A steak-and-salad dinner worth writing down
Grilled Beef Tenderloin with Za'atar Crust and Beet Salad
See it adapt to allergies, servings & swaps.
Per serving 810 kcal · 55g protein · 19g carbs · 56g fat
Ingredients
- 450 g beef tenderloin, center-cut
- 14 g za'atar
- 30 ml olive oil
- 6 g salt
- 3 g black pepper, coarse
- 350 g beets, cooked and cut into wedges
- 90 g mixed salad greens
- 50 g feta, crumbled
- 40 g walnuts, toasted and roughly chopped
- 45 ml olive oil, for the vinaigrette
- 15 ml red wine vinegar
- 7 g honey
- 5 g Dijon mustard
Steps
- If your beets aren't already cooked, wrap them in foil and roast at 400°F (200°C) for 45–60 minutes until a knife slides in easily. Cool, rub off the skins, and cut into wedges.
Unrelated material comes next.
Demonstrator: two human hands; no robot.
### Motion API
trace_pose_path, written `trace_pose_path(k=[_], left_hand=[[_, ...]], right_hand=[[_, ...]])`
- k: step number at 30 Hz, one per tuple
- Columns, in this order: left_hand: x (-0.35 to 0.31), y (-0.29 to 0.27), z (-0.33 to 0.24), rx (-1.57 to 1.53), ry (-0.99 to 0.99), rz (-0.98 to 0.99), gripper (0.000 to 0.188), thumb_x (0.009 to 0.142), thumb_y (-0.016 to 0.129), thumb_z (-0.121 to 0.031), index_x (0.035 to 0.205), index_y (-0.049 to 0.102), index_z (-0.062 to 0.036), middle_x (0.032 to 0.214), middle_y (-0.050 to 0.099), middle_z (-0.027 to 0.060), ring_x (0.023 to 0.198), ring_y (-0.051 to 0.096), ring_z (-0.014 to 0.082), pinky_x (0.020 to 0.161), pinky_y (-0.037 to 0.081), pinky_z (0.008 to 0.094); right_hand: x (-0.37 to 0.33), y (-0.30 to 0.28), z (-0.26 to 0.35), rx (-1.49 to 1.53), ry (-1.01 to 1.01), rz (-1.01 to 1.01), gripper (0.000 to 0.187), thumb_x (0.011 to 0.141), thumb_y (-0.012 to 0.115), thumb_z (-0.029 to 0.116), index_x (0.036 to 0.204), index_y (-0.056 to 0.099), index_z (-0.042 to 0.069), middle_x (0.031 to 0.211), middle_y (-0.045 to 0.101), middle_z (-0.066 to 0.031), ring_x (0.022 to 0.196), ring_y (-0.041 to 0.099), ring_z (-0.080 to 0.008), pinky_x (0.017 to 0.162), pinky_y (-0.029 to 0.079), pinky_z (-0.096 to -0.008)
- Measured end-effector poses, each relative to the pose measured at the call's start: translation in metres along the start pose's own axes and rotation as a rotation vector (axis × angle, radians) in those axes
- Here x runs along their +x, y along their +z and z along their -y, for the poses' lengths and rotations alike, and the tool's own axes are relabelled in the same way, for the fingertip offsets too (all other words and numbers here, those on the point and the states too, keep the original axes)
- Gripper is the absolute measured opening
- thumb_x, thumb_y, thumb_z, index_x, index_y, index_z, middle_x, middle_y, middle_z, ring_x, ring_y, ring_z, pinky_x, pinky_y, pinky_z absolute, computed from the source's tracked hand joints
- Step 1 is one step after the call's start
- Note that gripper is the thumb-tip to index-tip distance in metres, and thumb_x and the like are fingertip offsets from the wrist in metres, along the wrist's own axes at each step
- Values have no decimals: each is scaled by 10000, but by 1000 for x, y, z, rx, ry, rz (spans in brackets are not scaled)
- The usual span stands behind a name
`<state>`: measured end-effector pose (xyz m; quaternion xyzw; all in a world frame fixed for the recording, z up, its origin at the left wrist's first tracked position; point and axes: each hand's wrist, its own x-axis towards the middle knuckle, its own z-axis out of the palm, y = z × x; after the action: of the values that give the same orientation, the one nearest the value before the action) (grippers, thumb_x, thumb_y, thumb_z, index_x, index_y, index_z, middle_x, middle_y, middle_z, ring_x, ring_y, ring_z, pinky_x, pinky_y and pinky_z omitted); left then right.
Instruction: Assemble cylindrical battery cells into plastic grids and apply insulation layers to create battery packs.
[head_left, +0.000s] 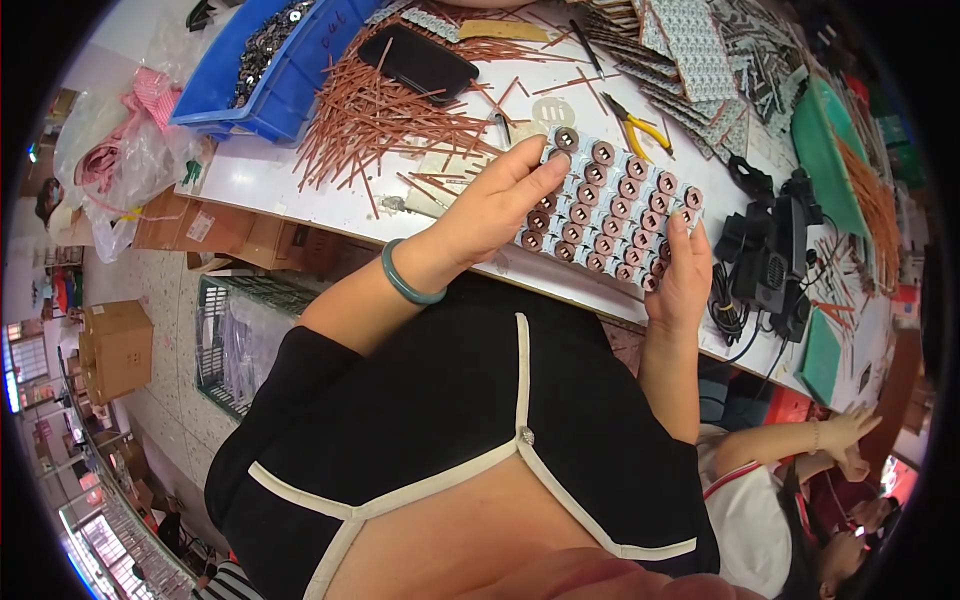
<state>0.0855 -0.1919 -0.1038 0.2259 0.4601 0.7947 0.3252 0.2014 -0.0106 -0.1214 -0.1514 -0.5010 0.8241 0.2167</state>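
Note:
Between my two hands I hold a pale panel [612,208] set with rows of round brown parts, tilted above the table's front edge. My left hand [510,195] pinches its left end, thumb on top. My right hand [684,265] grips the right end, with the thumb along the edge and the other fingers mostly hidden beneath. Just beyond the panel lie yellow-handled pliers [640,130] on the white table [290,185]. A pile of thin reddish-brown strips [375,115] spreads to the left, with a black phone [418,63] on it.
A blue bin [255,75] of small dark metal parts stands at the far left. Flat patterned sheets [690,60] are stacked at the back right. Black power adapters with cables [765,255] and a green tray [828,150] sit at the right. A co-worker's hand [845,432] shows lower right.

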Motion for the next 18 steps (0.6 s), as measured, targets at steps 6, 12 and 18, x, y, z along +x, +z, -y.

Pre-cooked or steamed beets skip this step.
- Take the 450 g tenderloin out about 30 minutes before cooking and pat it very dry. Rub with 15 ml olive oil, then press 14 g za'atar, 6 g salt, and 3 g coarse black pepper over every side into an even crust.
- Heat a grill to high, about 500°F (260°C), or a cast-iron skillet over high heat with 15 ml olive oil. Sear the tenderloin 3–4 minutes per side, turning to build crust on all faces, until an instant-read thermometer reads 128–130°F (53–54°C) for medium-rare. Move to a plate, tent loosely with foil, and rest 8–10 minutes.
- Whisk the vinaigrette: 45 ml olive oil, 15 ml red wine vinegar, 7 g honey, 5 g Dijon mustard, and a pinch each of salt and pepper.
- Toss the 90 g mixed greens and the beet wedges with most of the vinaigrette. Plate the salad, then scatter the 50 g feta and 40 g toasted walnuts over the top and drizzle with the rest.
- Slice the rested tenderloin against the grain into ½-inch medallions. Lay them alongside the salad and finish with a little flaky salt.
That is the whole thing.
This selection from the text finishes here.